Strengths: This paper tackles an important problem of interest to the NeurIPS community. The paper provides extensive empirical evaluation that give an in-depth look at the strengths and weaknesses. The experimental analysis of label bias and representation bias was very insightful. The paper is well-written.

Weaknesses: The paper could benefit from further theoretical work that would give guarantees on the method. -------- UPDATE after author response: I think the paper would benefit from a more in-depth analysis as to why the method does not work on COMPAS. Criminal justice is an application where we know that features like prior records and outcomes like arrest are racially biased. The fact that race in such a setting is not computationally identifiable seems not only surprising but also concerning since this suggests that in many applications of interest, the important protected attributes may not be identifiable according to this method.

Correctness: The claims and method appear correct.

Clarity: Yes, the paper is extremely well-written. The writing is very detailed, very clear, and easy to follow. The only place where I found the discussion was lacking was the observation that in COMPAS the protected groups are not computationally identifiable. This seems surprising and it would be helpful to give an explanation. In a given application, how should one understand whether computationally identifiable groups will include the groups they are concerned about?

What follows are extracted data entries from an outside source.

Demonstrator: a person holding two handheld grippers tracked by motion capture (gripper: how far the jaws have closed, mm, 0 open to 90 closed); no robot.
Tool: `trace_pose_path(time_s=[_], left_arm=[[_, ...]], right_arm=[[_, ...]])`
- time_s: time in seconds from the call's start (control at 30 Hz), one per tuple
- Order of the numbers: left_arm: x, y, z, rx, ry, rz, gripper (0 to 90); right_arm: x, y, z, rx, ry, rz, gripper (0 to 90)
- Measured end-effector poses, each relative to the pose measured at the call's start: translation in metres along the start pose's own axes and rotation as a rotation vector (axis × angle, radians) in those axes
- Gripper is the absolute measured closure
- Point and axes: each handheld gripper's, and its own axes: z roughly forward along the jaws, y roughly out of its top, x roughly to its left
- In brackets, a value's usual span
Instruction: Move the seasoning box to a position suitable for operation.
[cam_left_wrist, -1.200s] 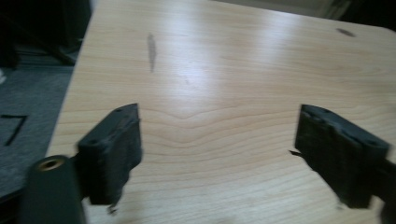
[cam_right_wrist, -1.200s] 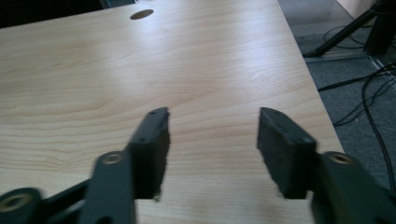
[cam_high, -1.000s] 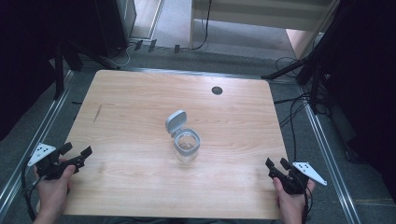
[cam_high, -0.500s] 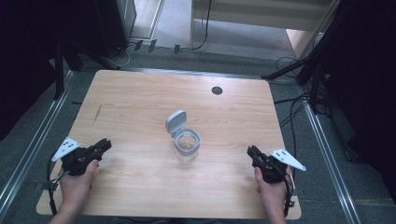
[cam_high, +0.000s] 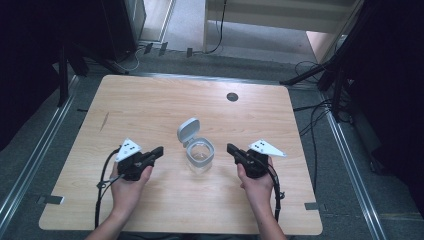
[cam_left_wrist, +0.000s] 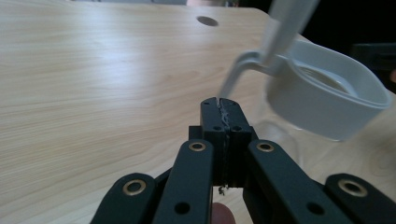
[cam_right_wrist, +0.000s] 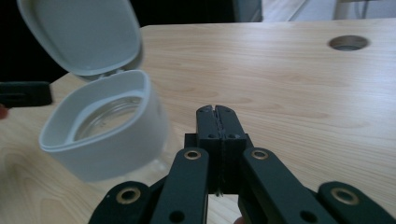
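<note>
With my left gripper and right gripper both clamped empty beside the open-lidded jar, 1 careless nudge could topple it.

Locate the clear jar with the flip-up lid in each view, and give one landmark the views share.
High view: jar at table centre, between the two grippers, lid open.
Left gripper view: jar at right, beyond the shut jaws.
Right gripper view: jar at left, lid raised.
Shared landmark: round hole in the table.
</note>
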Motion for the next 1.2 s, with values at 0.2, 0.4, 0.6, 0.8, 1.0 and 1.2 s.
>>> trace_pose_path(time_s=[0.2,0.4,0.6,0.8,1.0,1.2], left_arm=[[-0.027,0.000,0.016,0.030,-0.060,0.045,90.0],[-0.037,0.002,0.021,0.044,-0.065,0.050,90.0],[-0.037,-0.001,0.022,0.058,-0.012,0.060,89.6],[-0.027,-0.001,0.020,0.055,0.013,0.062,87.9],[-0.016,-0.002,0.016,0.026,0.070,0.073,88.4],[0.006,-0.009,0.012,-0.042,0.037,0.057,53.1]], right_arm=[[0.012,-0.002,0.016,0.006,0.018,0.004,90.0],[0.020,-0.005,0.021,0.010,0.034,-0.029,90.0],[0.029,-0.013,0.018,0.008,0.043,-0.037,90.0],[0.044,-0.016,0.016,0.014,0.063,-0.058,90.0],[0.062,-0.019,0.022,0.028,0.075,-0.109,90.0],[0.059,-0.019,0.027,0.022,0.043,-0.147,81.8]])
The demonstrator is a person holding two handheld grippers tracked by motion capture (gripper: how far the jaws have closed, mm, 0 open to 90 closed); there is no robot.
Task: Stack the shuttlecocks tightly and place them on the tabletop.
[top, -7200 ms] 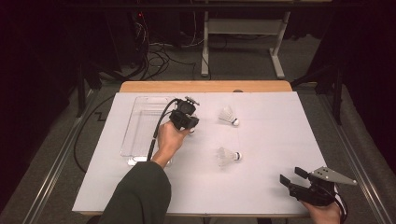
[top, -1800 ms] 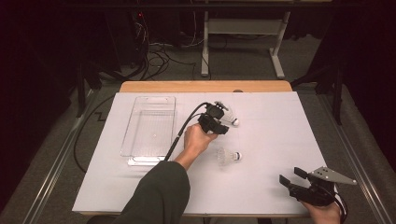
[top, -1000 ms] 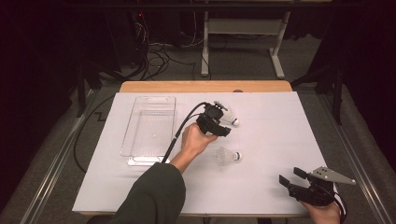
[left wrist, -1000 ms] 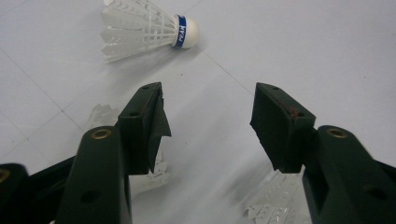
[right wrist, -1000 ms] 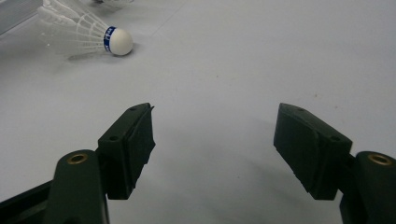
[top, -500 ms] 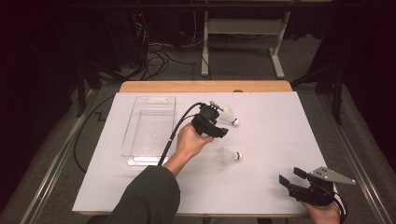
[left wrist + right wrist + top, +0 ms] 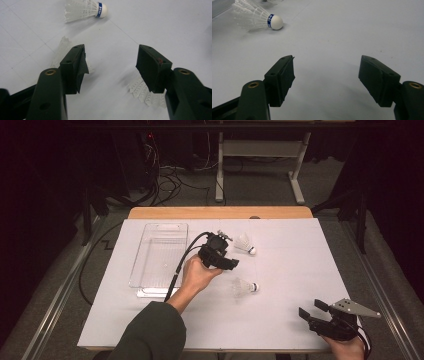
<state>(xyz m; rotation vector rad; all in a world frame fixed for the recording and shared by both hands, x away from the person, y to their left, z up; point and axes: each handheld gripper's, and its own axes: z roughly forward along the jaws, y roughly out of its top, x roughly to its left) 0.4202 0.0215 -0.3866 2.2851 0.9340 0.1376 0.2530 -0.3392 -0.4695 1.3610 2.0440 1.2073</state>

Relation to Prior Work: Yes, the paper has a very solid related work section.

Reproducibility: Yes

Additional Feedback: It would be help to provide more explanation of the figures in the captions --e.g. explaining the shaded out colors in Figure 1 and what avg/macro avg/ minority mean in Table 1. It would be helpful early on to give some intuition about what are computationally identifiable groups; this only became clear to me after reading a few pages. It would also be helpful to give a definition environment when you formally define this on lines 180-181. Line 172 -- specifying that the weights are over S would be helpful. In Equation 5, what does the subscript "ce" mean? The claim that AUC (for ROC curves) is robust to class imbalance seems a bit strong. There's a perspective that when class imbalance is very strong, that PR curves are more informative than AUC (Davis, Jesse, and Mark Goadrich. "The relationship between Precision-Recall and ROC curves." Proceedings of the 23rd international conference on Machine learning. 2006.). Would it be possible to train the adversaries jointly (vs alternatively)? Why do we see the sharp dropoff in Figure 5? It would be useful to provide more detail in the broader impact section (that could reiterate some of the limitations raised earlier in the paper--for instance potential adverse consequences if there is label noise). When might this method miss important groups?